* Task goal: Count every line in the data below where the word "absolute" appears, then state only that count.

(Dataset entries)
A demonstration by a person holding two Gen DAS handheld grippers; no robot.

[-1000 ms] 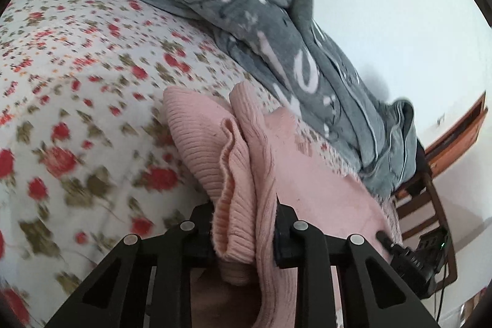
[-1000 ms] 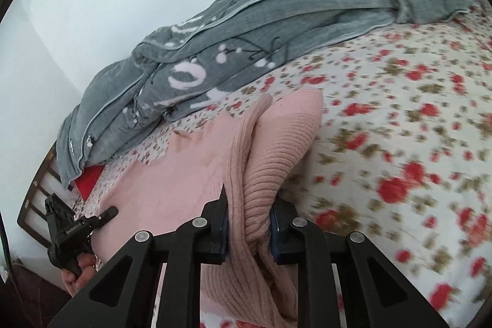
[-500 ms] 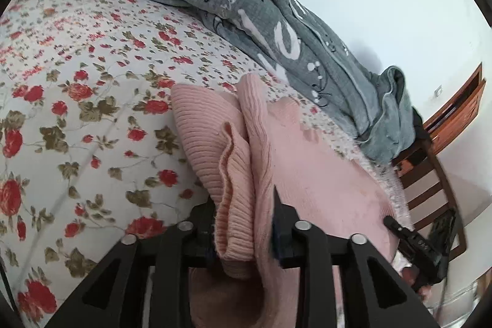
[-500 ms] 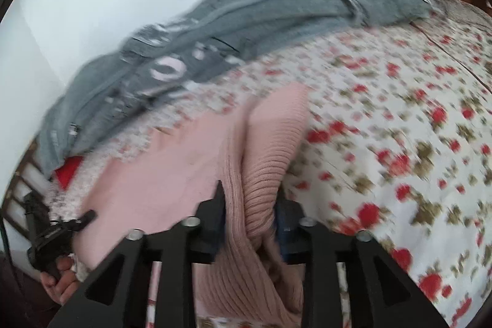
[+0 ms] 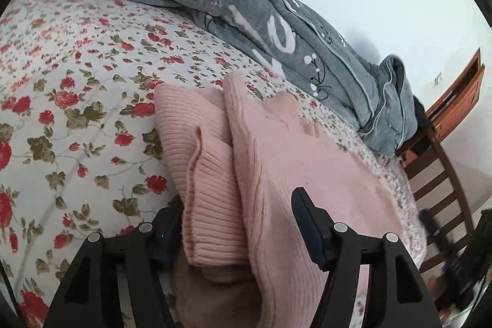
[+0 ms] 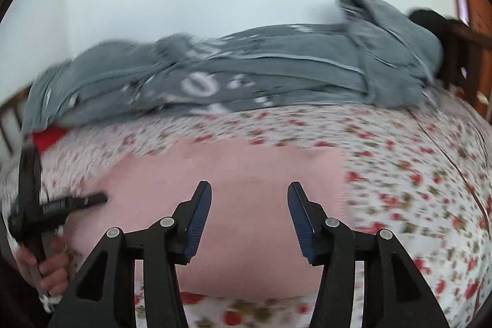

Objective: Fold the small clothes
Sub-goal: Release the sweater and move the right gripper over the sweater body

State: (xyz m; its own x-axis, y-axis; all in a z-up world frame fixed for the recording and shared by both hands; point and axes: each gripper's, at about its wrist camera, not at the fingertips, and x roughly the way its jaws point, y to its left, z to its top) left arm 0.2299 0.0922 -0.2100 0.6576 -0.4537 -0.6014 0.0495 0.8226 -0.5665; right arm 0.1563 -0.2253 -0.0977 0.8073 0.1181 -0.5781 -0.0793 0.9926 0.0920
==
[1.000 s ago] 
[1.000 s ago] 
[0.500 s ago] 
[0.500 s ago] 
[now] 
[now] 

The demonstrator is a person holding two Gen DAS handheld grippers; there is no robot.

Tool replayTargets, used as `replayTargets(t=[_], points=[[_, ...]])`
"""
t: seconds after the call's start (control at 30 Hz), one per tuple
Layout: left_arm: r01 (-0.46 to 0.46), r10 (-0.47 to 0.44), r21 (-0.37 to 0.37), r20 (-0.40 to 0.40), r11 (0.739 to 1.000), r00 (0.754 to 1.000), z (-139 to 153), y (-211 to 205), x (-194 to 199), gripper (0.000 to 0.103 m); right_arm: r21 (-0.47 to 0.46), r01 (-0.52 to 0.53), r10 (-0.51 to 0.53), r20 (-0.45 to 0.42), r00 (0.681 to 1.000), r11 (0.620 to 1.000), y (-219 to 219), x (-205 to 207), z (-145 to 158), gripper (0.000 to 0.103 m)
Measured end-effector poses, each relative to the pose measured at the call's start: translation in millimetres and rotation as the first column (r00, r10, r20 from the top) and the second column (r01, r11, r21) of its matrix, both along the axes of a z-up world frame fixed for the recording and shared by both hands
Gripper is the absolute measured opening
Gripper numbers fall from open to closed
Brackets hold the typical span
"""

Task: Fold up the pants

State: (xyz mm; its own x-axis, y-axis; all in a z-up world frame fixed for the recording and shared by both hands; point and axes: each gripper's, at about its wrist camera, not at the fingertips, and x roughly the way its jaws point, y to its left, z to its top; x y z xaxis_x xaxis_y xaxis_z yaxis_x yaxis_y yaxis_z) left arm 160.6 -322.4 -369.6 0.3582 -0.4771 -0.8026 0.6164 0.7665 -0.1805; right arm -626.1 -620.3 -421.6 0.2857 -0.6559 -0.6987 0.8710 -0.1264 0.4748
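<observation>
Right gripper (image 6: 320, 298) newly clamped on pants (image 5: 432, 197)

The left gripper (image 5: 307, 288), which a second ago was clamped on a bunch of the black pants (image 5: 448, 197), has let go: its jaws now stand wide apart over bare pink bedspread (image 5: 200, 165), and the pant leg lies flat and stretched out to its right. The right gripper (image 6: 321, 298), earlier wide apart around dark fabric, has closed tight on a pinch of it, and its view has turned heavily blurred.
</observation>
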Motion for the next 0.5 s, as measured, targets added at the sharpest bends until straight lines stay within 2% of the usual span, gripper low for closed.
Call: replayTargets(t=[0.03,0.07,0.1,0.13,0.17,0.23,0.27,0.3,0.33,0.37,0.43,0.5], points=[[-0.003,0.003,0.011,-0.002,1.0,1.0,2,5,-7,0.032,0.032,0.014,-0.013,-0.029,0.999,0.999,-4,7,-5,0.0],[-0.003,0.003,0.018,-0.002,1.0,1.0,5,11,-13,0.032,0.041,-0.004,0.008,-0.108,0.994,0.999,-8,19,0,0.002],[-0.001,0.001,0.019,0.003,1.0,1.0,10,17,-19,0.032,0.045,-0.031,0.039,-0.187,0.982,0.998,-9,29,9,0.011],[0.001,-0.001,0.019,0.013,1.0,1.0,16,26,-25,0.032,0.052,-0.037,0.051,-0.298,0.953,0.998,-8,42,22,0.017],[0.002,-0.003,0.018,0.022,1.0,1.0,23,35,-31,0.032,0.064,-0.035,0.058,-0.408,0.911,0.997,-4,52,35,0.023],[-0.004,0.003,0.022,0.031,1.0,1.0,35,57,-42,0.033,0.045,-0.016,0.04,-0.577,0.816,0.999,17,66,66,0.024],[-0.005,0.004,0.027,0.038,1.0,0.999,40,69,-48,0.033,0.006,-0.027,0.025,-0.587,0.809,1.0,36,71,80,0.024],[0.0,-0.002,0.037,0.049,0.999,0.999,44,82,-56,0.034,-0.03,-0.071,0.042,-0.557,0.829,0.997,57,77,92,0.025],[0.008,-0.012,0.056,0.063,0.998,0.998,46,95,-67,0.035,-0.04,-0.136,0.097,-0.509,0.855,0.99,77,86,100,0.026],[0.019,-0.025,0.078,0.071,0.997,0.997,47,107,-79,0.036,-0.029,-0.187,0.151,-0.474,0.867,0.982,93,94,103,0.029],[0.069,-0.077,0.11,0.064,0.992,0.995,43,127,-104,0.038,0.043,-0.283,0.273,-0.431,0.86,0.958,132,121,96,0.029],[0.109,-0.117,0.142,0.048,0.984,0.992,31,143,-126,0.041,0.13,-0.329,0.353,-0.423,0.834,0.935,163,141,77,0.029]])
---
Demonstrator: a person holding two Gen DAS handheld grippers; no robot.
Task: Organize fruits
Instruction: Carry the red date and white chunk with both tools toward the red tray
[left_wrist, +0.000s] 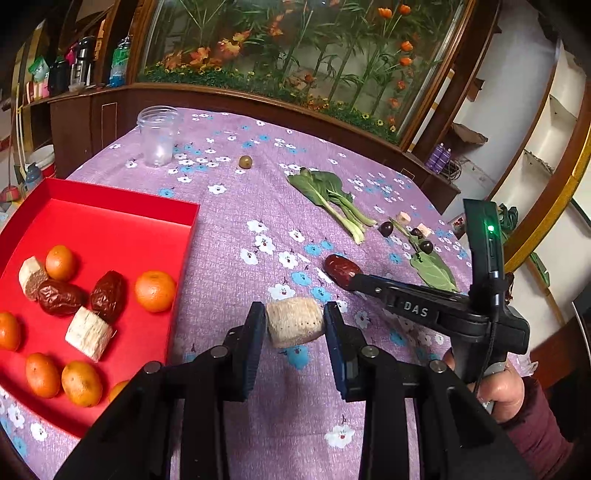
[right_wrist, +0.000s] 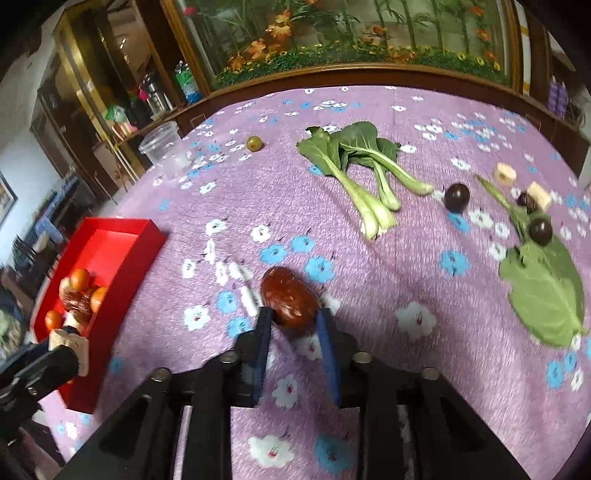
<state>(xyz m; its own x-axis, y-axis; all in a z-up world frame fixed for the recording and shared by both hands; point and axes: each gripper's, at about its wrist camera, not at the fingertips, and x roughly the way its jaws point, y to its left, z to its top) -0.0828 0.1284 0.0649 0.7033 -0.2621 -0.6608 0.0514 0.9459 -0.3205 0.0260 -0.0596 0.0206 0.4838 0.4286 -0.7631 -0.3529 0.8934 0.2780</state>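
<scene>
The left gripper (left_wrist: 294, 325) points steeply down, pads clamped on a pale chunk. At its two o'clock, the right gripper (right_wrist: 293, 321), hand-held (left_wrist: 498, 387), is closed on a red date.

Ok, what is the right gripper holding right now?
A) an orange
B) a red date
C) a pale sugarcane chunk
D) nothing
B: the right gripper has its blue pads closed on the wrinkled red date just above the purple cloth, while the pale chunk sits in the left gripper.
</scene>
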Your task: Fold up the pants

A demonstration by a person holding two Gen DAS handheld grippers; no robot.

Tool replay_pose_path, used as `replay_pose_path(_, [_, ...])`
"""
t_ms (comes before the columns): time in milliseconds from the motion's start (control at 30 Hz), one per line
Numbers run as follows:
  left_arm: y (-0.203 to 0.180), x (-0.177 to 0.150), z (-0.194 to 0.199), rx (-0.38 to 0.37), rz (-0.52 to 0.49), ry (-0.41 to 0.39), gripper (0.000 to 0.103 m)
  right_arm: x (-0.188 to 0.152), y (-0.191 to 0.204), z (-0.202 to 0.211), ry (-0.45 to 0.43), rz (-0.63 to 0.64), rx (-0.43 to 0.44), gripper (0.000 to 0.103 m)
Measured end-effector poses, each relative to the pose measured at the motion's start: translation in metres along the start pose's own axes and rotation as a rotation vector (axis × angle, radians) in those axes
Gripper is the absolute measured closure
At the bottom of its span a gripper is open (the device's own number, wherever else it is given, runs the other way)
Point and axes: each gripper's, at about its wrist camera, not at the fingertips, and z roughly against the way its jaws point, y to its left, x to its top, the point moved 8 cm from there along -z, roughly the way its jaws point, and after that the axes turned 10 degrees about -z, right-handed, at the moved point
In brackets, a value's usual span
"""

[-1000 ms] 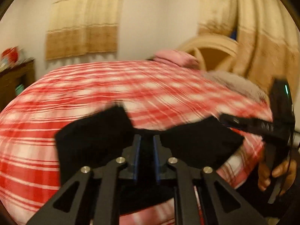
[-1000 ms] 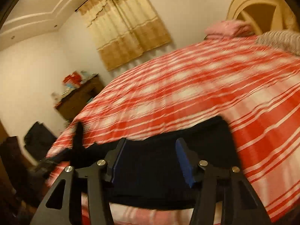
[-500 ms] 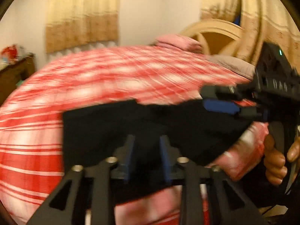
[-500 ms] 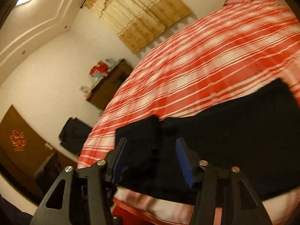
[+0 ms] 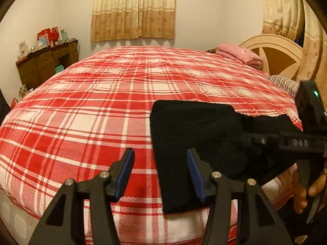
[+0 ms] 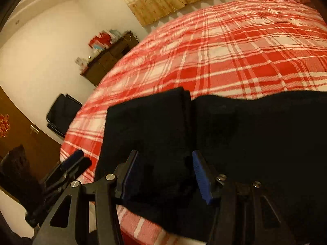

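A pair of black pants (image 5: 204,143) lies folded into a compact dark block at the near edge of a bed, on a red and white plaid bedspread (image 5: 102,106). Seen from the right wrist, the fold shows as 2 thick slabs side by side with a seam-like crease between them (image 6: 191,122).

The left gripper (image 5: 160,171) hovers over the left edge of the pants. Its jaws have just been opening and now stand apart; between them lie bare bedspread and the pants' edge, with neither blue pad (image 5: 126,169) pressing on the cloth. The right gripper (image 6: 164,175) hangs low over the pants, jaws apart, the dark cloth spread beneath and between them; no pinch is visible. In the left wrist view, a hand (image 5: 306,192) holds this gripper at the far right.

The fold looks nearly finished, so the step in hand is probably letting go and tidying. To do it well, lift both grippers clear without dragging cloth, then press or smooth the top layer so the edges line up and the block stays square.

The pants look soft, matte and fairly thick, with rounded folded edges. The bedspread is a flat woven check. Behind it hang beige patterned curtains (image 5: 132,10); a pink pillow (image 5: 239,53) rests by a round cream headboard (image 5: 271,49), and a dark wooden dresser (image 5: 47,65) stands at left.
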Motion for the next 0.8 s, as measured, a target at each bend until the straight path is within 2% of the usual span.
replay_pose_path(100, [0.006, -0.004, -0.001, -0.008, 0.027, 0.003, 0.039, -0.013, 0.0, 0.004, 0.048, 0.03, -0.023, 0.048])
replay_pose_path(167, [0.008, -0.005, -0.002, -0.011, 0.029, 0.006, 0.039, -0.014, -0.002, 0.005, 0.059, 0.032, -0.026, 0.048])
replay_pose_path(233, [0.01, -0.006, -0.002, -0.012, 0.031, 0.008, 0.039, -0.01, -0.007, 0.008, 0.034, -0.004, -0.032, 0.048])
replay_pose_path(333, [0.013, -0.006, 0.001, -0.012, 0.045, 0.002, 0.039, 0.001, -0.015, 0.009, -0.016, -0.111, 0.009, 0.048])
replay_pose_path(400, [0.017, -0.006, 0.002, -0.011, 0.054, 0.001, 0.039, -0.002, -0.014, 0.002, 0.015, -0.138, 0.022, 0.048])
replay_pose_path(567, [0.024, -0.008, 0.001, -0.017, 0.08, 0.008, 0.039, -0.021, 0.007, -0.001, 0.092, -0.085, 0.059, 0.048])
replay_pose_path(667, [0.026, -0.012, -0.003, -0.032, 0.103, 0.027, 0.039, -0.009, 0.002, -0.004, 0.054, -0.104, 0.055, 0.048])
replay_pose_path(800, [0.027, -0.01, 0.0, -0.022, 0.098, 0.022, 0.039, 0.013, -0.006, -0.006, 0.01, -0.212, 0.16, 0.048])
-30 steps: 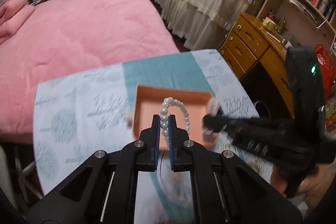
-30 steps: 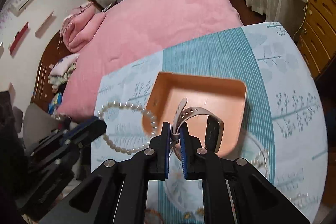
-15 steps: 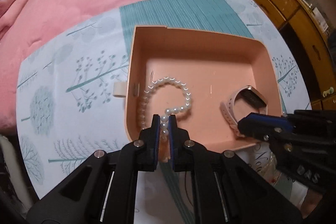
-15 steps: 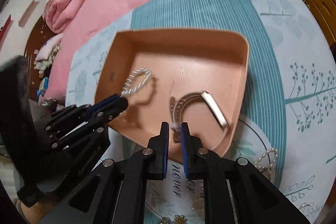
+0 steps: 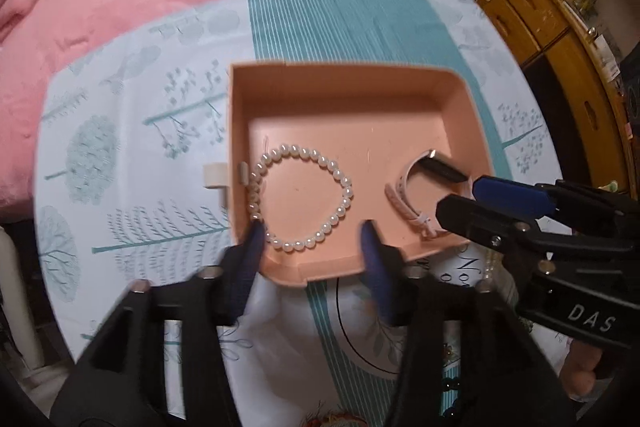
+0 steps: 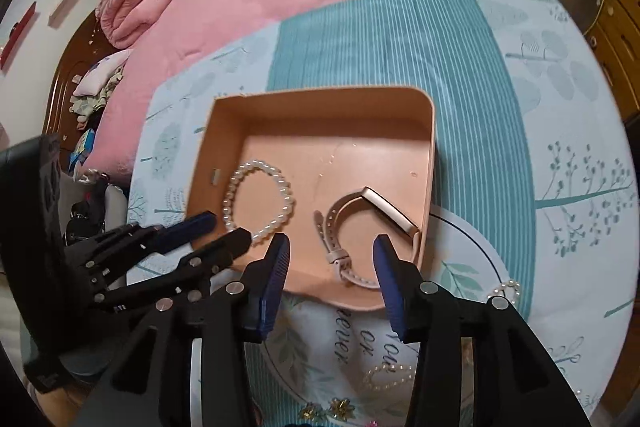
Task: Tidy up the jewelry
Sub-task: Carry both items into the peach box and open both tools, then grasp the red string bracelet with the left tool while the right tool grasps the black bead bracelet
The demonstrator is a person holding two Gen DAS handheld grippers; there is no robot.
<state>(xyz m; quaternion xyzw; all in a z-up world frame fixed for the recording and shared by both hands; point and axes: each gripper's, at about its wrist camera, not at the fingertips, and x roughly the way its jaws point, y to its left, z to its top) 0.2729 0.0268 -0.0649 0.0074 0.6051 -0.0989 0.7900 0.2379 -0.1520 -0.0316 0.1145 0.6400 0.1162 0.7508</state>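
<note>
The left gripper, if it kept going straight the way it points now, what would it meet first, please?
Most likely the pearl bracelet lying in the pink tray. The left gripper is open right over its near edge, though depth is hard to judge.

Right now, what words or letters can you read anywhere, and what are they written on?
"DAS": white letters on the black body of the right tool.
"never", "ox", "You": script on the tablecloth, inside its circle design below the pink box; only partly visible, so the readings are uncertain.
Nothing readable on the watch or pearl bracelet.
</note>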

* Exercise solution: 2